Problem to solve: Your answer must be a word-for-word copy of the data.

________________________________________

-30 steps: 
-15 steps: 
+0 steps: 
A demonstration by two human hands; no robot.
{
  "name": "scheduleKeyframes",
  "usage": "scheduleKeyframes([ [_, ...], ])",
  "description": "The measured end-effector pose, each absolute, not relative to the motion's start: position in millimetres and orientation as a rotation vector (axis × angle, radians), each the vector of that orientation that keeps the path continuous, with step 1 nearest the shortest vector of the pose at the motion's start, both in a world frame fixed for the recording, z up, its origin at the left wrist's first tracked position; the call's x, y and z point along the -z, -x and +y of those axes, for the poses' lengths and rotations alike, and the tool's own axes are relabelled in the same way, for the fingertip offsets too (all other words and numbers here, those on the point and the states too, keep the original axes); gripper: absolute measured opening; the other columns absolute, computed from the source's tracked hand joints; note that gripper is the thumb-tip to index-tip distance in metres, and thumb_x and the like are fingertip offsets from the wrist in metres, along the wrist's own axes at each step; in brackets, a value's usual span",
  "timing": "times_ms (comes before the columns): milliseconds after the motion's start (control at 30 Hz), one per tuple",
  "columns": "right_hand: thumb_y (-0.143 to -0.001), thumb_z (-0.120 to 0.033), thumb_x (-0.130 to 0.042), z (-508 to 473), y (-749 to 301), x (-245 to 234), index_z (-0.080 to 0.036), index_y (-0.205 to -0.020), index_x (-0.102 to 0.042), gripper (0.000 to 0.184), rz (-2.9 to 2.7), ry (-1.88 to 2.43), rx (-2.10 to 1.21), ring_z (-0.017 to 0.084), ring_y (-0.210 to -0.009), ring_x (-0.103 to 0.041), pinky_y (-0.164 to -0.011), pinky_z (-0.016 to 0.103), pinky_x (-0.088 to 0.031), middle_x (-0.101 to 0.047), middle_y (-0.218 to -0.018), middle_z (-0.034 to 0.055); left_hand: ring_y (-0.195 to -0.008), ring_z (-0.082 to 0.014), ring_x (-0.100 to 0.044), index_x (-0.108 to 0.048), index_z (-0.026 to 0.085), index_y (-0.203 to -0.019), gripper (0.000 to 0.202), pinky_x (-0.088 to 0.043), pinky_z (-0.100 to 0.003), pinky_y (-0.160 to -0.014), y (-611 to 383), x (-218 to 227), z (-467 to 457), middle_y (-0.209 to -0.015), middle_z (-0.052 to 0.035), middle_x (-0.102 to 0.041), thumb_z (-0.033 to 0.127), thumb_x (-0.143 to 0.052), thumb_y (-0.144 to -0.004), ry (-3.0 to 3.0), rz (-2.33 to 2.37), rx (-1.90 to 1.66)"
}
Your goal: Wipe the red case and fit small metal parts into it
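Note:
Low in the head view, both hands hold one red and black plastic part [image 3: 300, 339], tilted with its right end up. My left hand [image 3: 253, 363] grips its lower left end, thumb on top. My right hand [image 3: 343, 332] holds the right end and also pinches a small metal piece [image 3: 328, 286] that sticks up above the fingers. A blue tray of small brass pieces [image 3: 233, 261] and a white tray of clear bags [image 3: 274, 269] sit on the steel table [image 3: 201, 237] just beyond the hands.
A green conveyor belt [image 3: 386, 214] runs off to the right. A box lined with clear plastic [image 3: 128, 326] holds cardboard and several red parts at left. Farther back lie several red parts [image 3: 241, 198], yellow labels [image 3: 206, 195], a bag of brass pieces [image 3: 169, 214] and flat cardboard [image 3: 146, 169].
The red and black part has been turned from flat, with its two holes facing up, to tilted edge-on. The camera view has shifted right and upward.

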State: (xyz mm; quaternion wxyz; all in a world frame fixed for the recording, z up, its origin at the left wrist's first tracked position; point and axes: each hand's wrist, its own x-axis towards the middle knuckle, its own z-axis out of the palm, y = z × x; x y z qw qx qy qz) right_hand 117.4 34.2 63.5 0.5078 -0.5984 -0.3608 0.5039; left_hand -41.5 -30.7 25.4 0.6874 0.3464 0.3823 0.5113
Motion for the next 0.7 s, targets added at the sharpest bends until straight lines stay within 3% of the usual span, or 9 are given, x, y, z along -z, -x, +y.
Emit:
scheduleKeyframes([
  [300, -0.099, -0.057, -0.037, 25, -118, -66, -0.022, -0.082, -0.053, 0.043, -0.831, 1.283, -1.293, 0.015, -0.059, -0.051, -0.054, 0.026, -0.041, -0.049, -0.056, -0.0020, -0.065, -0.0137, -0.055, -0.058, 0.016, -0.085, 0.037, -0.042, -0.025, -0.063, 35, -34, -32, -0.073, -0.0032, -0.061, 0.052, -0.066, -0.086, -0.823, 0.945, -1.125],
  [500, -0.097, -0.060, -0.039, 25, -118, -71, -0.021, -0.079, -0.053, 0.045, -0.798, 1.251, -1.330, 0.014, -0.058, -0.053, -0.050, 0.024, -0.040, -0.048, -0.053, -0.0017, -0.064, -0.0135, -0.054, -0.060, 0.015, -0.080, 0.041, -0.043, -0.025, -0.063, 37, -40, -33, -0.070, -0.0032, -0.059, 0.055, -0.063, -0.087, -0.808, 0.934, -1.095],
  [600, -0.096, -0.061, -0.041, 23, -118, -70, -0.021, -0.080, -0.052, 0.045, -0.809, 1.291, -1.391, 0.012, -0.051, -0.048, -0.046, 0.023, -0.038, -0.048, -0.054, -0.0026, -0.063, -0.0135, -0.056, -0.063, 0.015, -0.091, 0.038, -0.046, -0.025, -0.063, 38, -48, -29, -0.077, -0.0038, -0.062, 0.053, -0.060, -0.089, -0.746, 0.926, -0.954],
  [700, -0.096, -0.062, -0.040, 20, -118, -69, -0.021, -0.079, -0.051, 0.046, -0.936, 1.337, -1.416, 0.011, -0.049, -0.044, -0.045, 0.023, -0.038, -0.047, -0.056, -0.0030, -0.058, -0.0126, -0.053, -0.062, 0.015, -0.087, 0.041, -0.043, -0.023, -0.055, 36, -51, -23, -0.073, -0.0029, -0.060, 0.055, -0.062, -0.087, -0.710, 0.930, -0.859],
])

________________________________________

Final answer:
-30 steps: 
-15 steps: 
+0 steps: 
A demonstration by two human hands; no robot.
{
  "name": "scheduleKeyframes",
  "usage": "scheduleKeyframes([ [_, ...], ])",
  "description": "The measured end-effector pose, each absolute, not relative to the motion's start: position in millimetres and orientation as a rotation vector (axis × angle, radians), each the vector of that orientation that keeps the path continuous, with step 1 nearest the shortest vector of the pose at the motion's start, both in a world frame fixed for the recording, z up, its origin at the left wrist's first tracked position; the call's x, y and z point along the -z, -x and +y of those axes, for the poses' lengths and rotations alike, and the tool's own axes are relabelled in the same way, for the fingertip offsets too (all other words and numbers here, those on the point and the states too, keep the original axes); gripper: absolute measured opening; the other columns absolute, computed from the source's tracked hand joints; note that gripper is the thumb-tip to index-tip distance in metres, and thumb_x and the like are fingertip offsets from the wrist in metres, along the wrist's own axes at each step; in brackets, a value's usual span",
  "timing": "times_ms (comes before the columns): milliseconds after the motion's start (control at 30 Hz), one per tuple",
  "columns": "right_hand: thumb_y (-0.143 to -0.001), thumb_z (-0.120 to 0.033), thumb_x (-0.130 to 0.042), z (-508 to 473), y (-749 to 301), x (-245 to 234), index_z (-0.080 to 0.036), index_y (-0.205 to -0.020), index_x (-0.102 to 0.042), gripper (0.000 to 0.184), rz (-2.9 to 2.7), ry (-1.88 to 2.43), rx (-2.10 to 1.21), ring_z (-0.017 to 0.084), ring_y (-0.210 to -0.009), ring_x (-0.103 to 0.041), pinky_y (-0.164 to -0.011), pinky_z (-0.016 to 0.103), pinky_x (-0.088 to 0.031), middle_x (-0.101 to 0.047), middle_y (-0.218 to -0.018), middle_z (-0.034 to 0.055); left_hand: ring_y (-0.195 to -0.008), ring_z (-0.082 to 0.014), ring_x (-0.100 to 0.044), index_x (-0.108 to 0.048), index_z (-0.026 to 0.085), index_y (-0.203 to -0.019), gripper (0.000 to 0.202), pinky_x (-0.088 to 0.043), pinky_z (-0.100 to 0.003), pinky_y (-0.160 to -0.014), y (-611 to 383), x (-218 to 227), z (-467 to 457), middle_y (-0.209 to -0.015), middle_z (-0.052 to 0.035), middle_x (-0.102 to 0.041), thumb_z (-0.033 to 0.127), thumb_x (-0.143 to 0.052), thumb_y (-0.144 to -0.004), ry (-3.0 to 3.0), rz (-2.33 to 2.37), rx (-1.90 to 1.66)"
}
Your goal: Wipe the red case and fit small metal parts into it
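Note:
Low in the head view, both hands hold one red and black plastic part [image 3: 300, 339], tilted with its right end up. My left hand [image 3: 253, 363] grips its lower left end, thumb on top. My right hand [image 3: 343, 332] holds the right end and also pinches a small metal piece [image 3: 328, 286] that sticks up above the fingers. A blue tray of small brass pieces [image 3: 233, 261] and a white tray of clear bags [image 3: 274, 269] sit on the steel table [image 3: 201, 237] just beyond the hands.
A green conveyor belt [image 3: 386, 214] runs off to the right. A box lined with clear plastic [image 3: 128, 326] holds cardboard and several red parts at left. Farther back lie several red parts [image 3: 241, 198], yellow labels [image 3: 206, 195], a bag of brass pieces [image 3: 169, 214] and flat cardboard [image 3: 146, 169].
The red and black part has been turned from flat, with its two holes facing up, to tilted edge-on. The camera view has shifted right and upward.
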
State: (xyz mm; quaternion wxyz; all in a world frame fixed for the recording, z up, its origin at the left wrist's first tracked position; point and axes: each hand's wrist, its own x-axis towards the middle knuckle, its own z-axis out of the palm, y = z × x; x y z qw qx qy qz) right_hand 117.4 34.2 63.5 0.5078 -0.5984 -0.3608 0.5039; left_hand -41.5 -30.7 25.4 0.6874 0.3464 0.3823 0.5113
Motion for the next 0.7 s, targets added at the sharpest bends until straight lines stay within 3% of the usual span, or 9 are given, x, y, z along -z, -x, +y.
Emit:
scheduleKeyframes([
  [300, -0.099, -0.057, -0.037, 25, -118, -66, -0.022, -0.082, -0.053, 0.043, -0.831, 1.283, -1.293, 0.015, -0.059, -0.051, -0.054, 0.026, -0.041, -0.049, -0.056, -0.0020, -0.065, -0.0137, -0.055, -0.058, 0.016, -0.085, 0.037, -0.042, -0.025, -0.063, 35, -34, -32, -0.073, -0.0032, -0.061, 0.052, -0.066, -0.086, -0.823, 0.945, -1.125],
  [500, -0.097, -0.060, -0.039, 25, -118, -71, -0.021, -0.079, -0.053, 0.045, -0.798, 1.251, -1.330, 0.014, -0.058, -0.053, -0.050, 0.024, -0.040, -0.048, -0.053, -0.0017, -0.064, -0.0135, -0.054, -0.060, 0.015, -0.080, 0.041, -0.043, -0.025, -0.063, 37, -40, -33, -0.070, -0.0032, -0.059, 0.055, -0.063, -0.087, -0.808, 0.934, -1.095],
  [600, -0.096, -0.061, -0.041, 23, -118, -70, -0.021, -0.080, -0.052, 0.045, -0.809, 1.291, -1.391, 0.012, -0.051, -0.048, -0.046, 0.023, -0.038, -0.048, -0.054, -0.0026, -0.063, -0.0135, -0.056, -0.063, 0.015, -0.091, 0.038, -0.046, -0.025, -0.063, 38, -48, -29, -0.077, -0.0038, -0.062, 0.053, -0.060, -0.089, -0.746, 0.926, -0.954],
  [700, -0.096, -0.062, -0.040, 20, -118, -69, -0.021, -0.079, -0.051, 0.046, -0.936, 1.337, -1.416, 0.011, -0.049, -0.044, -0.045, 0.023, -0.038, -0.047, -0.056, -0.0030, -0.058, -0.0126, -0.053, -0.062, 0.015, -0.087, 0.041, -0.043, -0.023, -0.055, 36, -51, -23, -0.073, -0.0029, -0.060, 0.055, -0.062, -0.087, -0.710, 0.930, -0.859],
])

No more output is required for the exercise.